I cursed at God as the AIDS toll mounted. And not just in New York City. During Black History Month, when I toured the college circuit with From Billie to Lena with Jenifer, I was often asked back by the same schools year after year. Usually, when I’d arrive in a small town to perform at the local campus, I’d immediately go to the black hair salon, hoping to find a gay man who would appreciate my diva-ness and get my hair teased and snatched for the show. But far too often, I’d return to a salon I’d used the previous year only to learn their sole gay male stylist had passed away. The plague had reached small-town America. It was relentless and horrible.

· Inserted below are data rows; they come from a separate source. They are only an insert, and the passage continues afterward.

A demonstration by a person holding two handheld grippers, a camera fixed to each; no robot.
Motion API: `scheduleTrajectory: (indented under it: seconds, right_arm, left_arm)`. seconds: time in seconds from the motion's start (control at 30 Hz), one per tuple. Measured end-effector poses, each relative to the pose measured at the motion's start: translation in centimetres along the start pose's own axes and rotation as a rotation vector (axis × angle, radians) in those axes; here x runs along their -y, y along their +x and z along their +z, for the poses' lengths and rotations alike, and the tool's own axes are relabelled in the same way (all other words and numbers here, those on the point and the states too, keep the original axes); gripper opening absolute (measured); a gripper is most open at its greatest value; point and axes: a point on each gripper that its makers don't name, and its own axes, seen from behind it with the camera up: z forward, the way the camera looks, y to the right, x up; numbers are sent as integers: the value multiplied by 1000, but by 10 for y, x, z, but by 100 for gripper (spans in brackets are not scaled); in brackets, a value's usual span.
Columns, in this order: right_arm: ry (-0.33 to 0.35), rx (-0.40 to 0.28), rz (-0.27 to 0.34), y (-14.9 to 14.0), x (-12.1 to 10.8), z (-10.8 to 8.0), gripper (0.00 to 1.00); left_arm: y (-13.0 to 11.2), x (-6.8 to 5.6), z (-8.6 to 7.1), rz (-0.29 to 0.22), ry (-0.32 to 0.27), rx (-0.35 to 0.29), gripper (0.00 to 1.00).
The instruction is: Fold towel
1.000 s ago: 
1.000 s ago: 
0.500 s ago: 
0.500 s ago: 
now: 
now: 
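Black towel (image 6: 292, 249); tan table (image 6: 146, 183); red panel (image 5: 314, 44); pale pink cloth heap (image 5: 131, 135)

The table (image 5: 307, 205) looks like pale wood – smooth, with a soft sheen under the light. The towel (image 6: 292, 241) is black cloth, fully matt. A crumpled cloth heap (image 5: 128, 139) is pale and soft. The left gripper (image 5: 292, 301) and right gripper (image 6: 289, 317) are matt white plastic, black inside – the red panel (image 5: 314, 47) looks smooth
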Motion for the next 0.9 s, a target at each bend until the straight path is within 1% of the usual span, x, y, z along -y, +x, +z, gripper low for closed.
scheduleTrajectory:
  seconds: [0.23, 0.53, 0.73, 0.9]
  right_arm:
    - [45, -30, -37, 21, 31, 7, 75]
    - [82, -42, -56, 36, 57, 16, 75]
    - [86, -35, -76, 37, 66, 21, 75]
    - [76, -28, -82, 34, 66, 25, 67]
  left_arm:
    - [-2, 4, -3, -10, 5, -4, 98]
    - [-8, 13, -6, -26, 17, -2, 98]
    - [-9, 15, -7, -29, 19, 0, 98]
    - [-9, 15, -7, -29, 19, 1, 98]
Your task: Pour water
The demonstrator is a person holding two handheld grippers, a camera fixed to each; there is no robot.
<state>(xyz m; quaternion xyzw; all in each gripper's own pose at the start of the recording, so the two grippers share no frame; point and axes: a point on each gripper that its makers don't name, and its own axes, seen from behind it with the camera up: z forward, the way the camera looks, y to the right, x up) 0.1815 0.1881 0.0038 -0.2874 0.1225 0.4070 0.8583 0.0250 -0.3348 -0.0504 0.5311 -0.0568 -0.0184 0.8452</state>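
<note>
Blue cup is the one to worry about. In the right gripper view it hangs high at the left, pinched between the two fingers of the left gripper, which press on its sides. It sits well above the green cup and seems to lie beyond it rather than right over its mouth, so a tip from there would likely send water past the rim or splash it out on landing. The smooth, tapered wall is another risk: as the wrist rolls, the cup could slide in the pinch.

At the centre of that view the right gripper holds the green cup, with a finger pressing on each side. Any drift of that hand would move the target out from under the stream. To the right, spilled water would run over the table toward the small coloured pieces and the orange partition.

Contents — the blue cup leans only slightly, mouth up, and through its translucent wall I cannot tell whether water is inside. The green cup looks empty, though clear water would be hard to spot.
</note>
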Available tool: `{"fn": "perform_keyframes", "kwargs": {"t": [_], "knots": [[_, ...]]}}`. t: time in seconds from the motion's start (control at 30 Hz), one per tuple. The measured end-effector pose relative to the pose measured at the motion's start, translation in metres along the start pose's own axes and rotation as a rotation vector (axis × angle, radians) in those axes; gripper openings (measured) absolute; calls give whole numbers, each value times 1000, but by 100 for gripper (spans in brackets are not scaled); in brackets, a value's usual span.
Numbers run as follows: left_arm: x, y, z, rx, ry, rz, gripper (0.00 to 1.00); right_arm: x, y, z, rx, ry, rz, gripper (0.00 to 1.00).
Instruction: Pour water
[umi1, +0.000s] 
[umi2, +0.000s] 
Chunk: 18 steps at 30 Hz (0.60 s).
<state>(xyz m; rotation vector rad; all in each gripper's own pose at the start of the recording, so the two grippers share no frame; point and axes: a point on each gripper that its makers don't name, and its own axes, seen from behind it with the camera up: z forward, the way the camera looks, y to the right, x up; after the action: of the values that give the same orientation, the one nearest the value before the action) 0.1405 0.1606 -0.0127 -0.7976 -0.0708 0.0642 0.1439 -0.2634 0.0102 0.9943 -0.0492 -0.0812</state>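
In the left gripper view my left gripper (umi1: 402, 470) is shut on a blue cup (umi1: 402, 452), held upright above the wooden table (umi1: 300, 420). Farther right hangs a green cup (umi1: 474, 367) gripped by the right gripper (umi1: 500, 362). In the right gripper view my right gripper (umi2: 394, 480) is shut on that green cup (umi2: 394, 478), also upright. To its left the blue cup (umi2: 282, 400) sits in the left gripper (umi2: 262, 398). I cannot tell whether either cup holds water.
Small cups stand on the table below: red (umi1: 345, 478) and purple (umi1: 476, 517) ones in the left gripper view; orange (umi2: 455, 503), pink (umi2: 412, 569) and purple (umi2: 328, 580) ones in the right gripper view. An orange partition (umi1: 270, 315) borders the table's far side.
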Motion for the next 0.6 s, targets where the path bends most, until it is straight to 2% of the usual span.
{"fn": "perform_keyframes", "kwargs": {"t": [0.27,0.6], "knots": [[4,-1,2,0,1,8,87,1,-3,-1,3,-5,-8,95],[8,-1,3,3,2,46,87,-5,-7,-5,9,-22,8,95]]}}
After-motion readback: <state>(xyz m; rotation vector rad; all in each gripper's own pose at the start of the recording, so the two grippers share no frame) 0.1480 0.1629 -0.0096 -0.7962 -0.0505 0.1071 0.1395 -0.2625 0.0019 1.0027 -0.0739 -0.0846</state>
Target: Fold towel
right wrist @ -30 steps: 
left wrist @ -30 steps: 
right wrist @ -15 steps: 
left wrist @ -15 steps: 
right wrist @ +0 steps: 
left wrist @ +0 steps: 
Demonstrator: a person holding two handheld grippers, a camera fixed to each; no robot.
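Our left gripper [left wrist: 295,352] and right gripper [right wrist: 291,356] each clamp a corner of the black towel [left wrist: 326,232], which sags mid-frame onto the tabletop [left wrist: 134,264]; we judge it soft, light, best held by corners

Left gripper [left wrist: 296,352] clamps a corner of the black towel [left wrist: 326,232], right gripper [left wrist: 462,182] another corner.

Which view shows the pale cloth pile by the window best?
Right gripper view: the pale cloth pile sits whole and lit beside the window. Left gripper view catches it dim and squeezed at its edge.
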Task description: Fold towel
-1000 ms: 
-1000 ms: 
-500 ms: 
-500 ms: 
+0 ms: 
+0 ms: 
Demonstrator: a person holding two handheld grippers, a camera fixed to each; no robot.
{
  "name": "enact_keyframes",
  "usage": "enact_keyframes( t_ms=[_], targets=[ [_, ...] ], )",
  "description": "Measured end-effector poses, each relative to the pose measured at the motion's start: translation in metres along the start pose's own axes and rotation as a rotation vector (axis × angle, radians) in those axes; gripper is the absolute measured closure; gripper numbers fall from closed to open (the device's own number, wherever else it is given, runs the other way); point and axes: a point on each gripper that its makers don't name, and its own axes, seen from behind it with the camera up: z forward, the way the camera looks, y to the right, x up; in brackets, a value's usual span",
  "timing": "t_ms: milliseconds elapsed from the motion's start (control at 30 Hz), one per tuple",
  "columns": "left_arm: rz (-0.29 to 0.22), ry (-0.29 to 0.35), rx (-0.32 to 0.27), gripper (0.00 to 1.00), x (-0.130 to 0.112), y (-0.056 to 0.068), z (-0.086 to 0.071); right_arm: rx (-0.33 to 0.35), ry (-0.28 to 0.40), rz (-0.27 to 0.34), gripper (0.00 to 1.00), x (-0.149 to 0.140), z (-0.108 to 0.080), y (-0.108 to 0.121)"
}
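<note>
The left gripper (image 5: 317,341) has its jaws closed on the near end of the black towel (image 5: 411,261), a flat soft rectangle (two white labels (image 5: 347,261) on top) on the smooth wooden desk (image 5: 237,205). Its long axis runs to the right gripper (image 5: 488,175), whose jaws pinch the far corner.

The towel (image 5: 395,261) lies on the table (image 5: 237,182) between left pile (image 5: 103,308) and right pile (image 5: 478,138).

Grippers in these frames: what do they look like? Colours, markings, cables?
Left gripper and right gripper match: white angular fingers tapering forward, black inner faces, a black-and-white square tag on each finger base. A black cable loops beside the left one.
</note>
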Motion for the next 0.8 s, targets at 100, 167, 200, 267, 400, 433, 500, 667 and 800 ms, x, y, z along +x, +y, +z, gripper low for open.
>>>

The reality of just how many friends and colleagues of mine were very sick or had passed away was overwhelming. The relentless epidemic claimed nearly two hundred of my friends and coworkers in the span of about eleven years: Roderick Sibert and Breelum Daniels from the Eubie! tour; Tony Franklin and Larry Stewart from the Dreamgirls original cast; Philp Gilmore, from the Dreamgirls Broadway revival; Jerry Blatt and Ed Love from DeTour ’83; Carl Weaver, from Rock ’N Roll! The First 5,000 Years; three of my favorite hairstylists: Stanley Crowe, Jerry Terrell, and Michael Robinson; Sharon Redd, who had been a Harlette in the ’70s; Robert Melvin; Stanley Ingram; Chris Vaughn; Keith McDaniel; Mart McChesney; Craig Frawley. There are just too many to name. The trauma of their suffering, and their untimely and unnecessary deaths, haunts me to this day.


In late January, Quitman gave me terrible news: he was leaving New York City for San Francisco. I went all the way off! A screaming, crying, snot-filled breakdown. He said he was going out west to find someone to produce the musical he’d been working on for years. I cussed him out for losing hope and leaving. I did not know what I would do without him nearby.